Flash Online Volume 13, No. 2, Spring 1998

Deanna Robinson retires after 20 years

  Ed Artzt

Looking back on two decades at the University of Oregon, professor Deanna Campbell Robinson said give-and-take learning with students most enriched her professional life.

Robinson retired at the end of the 1998 winter term. She will continue to teach up to two classes a year for the next five years under the University's early retirement program. "The rewards of education lie more in the intellectual and personal exchanges among people rather than mastery of any body of knowledge," said Robinson, who specialized in telecommunications research and international communication. "I find now that the students that I advised are by far the most meaningful aspect of my working life. The old hackneyed expression is true: they taught me far more than I could give them."

Rather than have a retirement party, Robinson asked that money for a party instead be used to help send three doctoral students to an international conference, the International Association for Mass Communication Research in Glasgow, Scotland, where they will present papers in July.
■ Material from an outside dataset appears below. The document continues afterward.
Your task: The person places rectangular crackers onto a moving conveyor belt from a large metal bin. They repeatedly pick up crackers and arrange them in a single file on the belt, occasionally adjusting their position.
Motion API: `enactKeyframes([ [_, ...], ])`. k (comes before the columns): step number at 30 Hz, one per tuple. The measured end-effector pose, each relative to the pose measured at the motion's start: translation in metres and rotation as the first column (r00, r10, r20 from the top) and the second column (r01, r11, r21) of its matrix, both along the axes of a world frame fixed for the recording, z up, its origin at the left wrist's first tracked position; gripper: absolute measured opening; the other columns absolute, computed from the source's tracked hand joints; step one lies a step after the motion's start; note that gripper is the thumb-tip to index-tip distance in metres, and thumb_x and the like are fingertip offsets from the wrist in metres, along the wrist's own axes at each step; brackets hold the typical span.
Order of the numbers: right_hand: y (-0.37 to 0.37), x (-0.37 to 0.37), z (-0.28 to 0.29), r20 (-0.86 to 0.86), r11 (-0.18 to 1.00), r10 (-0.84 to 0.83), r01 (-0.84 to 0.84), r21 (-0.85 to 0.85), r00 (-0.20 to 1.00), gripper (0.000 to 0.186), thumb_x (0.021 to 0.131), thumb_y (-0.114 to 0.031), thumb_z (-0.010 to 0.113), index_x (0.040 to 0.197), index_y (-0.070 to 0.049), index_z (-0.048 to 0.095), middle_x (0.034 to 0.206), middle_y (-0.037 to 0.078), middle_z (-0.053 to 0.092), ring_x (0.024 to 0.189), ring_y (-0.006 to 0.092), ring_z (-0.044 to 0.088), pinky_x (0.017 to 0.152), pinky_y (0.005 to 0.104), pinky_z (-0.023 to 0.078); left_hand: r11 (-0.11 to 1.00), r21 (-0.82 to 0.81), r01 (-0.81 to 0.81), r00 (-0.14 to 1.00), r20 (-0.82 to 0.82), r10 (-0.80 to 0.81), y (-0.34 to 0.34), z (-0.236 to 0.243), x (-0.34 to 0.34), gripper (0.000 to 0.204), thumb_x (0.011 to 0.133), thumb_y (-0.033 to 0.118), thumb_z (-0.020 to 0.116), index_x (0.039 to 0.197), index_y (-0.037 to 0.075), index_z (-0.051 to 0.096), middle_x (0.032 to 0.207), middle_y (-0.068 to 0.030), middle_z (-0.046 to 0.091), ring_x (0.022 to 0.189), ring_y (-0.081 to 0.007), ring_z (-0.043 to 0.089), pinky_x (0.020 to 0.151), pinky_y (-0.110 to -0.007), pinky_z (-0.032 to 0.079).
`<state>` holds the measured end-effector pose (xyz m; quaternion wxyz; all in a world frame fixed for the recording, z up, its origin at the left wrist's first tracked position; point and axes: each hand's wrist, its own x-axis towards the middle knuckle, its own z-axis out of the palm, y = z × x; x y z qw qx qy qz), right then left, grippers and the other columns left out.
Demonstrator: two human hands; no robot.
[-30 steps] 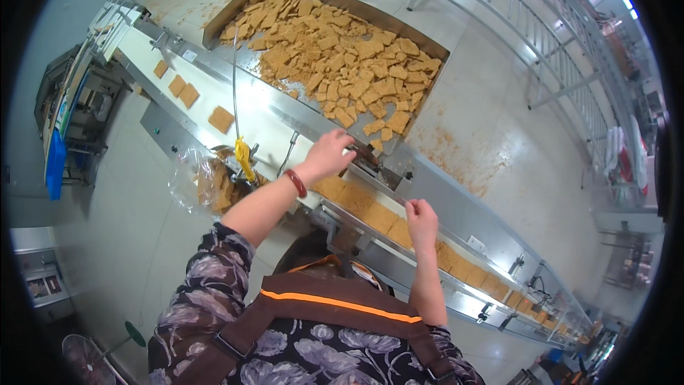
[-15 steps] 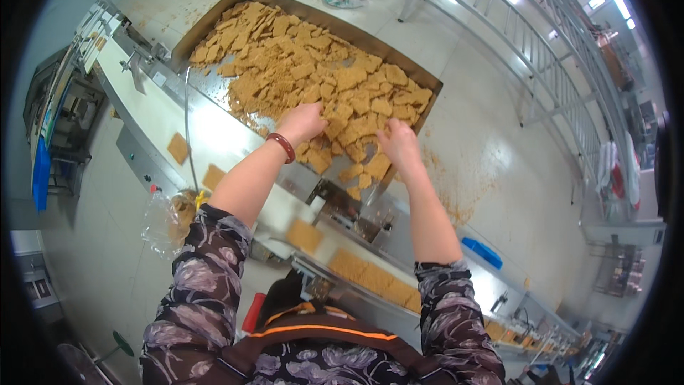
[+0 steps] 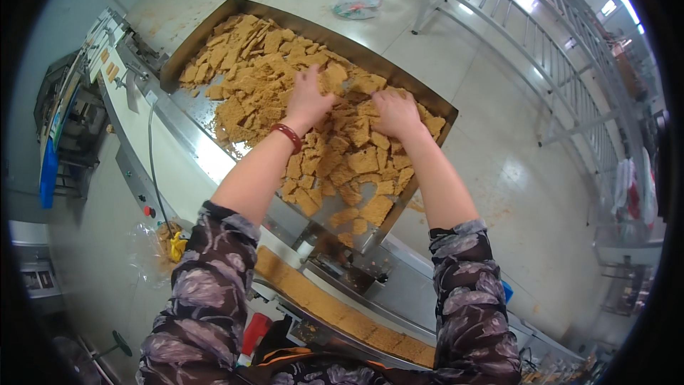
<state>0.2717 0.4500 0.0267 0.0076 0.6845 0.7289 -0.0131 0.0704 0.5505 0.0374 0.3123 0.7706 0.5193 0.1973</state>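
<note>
A shallow metal tray (image 3: 456,115) holds a heap of broken golden-brown biscuit pieces (image 3: 242,57), some large and flat, others crumbled. Over the middle of the heap is my left hand (image 3: 309,103), its fingers stretched away from me and its thumb apart, beside a flat biscuit piece (image 3: 333,77). A red bracelet (image 3: 287,137) circles that wrist. My right hand (image 3: 396,112) lies on pieces toward the tray's far right side, fingers spread over them and their tips partly hidden. Loose pieces lie between the two hands.
Below the tray runs a conveyor with a strip of biscuit sheets (image 3: 342,314). A white belt (image 3: 182,182) curves off to the left, near a clear plastic bag (image 3: 153,242). A white bag (image 3: 358,1) lies on the floor beyond, and metal railings (image 3: 491,36) stand at right.
Both hands have moved farther away from me, deeper over the heap, and their fingers have spread. My view has shifted, and a longer biscuit strip shows on the conveyor.
</note>
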Motion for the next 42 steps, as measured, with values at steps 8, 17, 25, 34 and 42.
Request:
enactKeyframes([
  [8,0.003,0.008,0.002,-0.16,0.971,-0.183,0.203,0.124,0.97,0.036,0.093,-0.028,0.053,0.118,-0.002,0.054,0.116,0.014,0.061,0.11,0.0301,0.057,0.097,0.0445,0.041,0.795,-0.607,-0.005,0.758,0.516,0.399,-0.001,0.006,-0.039,0.086,0.078,0.005,0.075,0.146,0.002,0.023,0.135,-0.0191,0.039,0.1,-0.0226,0.057,0.072,-0.031,0.054],
  [17,-0.035,-0.017,0.043,-0.468,0.869,-0.203,0.378,0.319,0.86,0.017,0.094,-0.023,0.055,0.098,-0.007,0.061,0.106,0.008,0.062,0.098,0.0318,0.061,0.08,0.0422,0.05,0.953,-0.289,0.091,0.949,0.317,0.005,-0.059,-0.009,-0.052,0.033,0.078,0.024,0.069,0.089,-0.006,0.069,0.099,-0.014,0.064,0.077,-0.0208,0.064,0.069,-0.032,0.052],
  [25,-0.165,-0.145,0.078,-0.238,0.752,0.024,0.139,0.644,0.971,0.016,0.086,-0.016,0.064,0.1,-0.009,0.062,0.103,0.006,0.061,0.096,0.0303,0.06,0.084,0.0408,0.048,0.594,-0.741,0.314,0.758,0.572,0.313,-0.168,0.075,-0.07,0.035,0.094,0.036,0.055,0.097,0.002,0.066,0.09,-0.0041,0.065,0.083,-0.0132,0.061,0.065,-0.03,0.05],
  [34,-0.411,-0.245,0.026,-0.84,0.437,-0.197,0.722,-0.537,-0.506,0.027,0.09,-0.012,0.066,0.114,-0.001,0.061,0.096,0.003,0.065,0.084,0.0103,0.06,0.072,0.0255,0.048,0.687,-0.132,0.715,0.672,0.404,-0.621,-0.329,0.036,-0.155,0.024,0.091,0.02,0.061,0.087,-0.003,0.067,0.118,-0.0162,0.051,0.091,-0.027,0.06,0.08,-0.035,0.049],
  [42,-0.489,-0.272,-0.041,-0.812,0.231,-0.406,0.813,-0.535,-0.419,0.027,0.089,-0.014,0.065,0.111,0.002,0.063,0.095,0.009,0.068,0.086,0.0173,0.065,0.076,0.0296,0.051,0.667,-0.155,0.728,0.685,0.211,-0.698,-0.367,-0.03,-0.195,0.036,0.083,-0.001,0.055,0.118,0.005,0.055,0.128,-0.0168,0.048,0.102,-0.0397,0.058,0.087,-0.043,0.049],
])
Robinson began her career at UO in 1978 in the Speech Department as the first woman in the Telecommunication and Film program. She was the Speech Department's graduate director for 13 years. She joined the School in 1992 when the Speech Department was closed.

Her many books and book-length studies, written alone or with others, include two books, Music at the Margins: Popular Music and Global Cultural Diversity, and A Telecommunications Manual for Special Education Needs in Remote and Rural Areas. She is working on three books, including, Universal Service in the Age of Competition and Tidal Wave: The Process of Informatization.

Robinson's major research grants have come from such entities as the Alfred P. Sloan Foundation, NASA, U.S. Department of Education, UNESCO, German Democratic Republic and the Smithsonian Institution.

However, she says her most important accomplishments are the "students and colleagues who remain my closest friends and who live all over the world--for me, the essence of globalization and my own life."

Robinson earned a bachelor's in English in 1964, a master's in telecommunication and film in '72, and a doctorate in telecommunication and film in '74--all from UO. She taught high school English before pursuing advanced degrees. She began a university career in '74 as an assistant communication professor at Ohio State University. Like countless women, Robinson experienced the resistance to women entering the predominantly male academic world and the tension between raising a family and pursuing a career. It was the personal hardship of moving to Ohio for two years while her family stayed in Oregon.

"Getting my degrees was partly a way of doing something interesting while raising young children. Gradually, however, the faith that faculty members put in me and the responsibility of using an NDEA (National Defense Education Act) fellowship changed the way I felt about my future," she said.

Summing up the richness she has found in life as a teacher and researcher, Robinson conjured up an image from the Fellini movie "8 1/2" "where all the people who have made up his life (and, hence, his films) parade through a set holding hands in a long human chain. The educational process is that chain," she said.